--- SOURCE MATERIAL ---

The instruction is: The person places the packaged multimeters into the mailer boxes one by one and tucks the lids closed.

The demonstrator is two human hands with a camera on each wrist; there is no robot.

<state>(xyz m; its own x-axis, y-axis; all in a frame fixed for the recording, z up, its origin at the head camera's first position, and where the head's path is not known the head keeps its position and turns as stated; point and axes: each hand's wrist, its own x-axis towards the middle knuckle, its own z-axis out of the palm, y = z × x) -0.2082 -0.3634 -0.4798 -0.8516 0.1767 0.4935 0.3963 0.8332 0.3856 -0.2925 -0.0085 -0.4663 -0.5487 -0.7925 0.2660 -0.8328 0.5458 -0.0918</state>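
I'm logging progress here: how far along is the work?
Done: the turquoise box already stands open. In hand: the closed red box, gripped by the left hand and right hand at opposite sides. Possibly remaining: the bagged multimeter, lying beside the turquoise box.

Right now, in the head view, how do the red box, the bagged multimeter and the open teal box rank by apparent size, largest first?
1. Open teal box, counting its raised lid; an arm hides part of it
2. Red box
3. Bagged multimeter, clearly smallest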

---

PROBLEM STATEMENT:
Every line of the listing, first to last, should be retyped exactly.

SOLVED PROBLEM:
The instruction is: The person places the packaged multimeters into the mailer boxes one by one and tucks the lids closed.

The demonstrator is two human hands with a camera on each wrist; there is no robot.

<state>(xyz m; its own x-axis, y-axis; all in a frame fixed for the recording, z up, its origin at the head camera's first position, and where the head's path is not known the head keeps its position and turns as stated; point and axes: each hand's wrist, its own x-axis towards the middle knuckle, its own z-axis out of the palm, y = z × x) -0.2082 -0.3634 -0.4798 -0.8516 0.1767 0.4935 0.3963 0.8332 0.3856 -0.2925 -0.0085 -0.4663 -0.5487 -0.7925 0.2660 -0.8328 0.5458 -0.0918</state>
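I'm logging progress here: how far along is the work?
Done: the turquoise box already stands open. In hand: the closed red box, gripped by the left hand and right hand at opposite sides. Possibly remaining: the bagged multimeter, lying beside the turquoise box.

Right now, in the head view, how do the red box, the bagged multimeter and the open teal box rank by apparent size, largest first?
1. Open teal box, counting its raised lid; an arm hides part of it
2. Red box
3. Bagged multimeter, clearly smallest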

Nothing else is required to complete this exercise.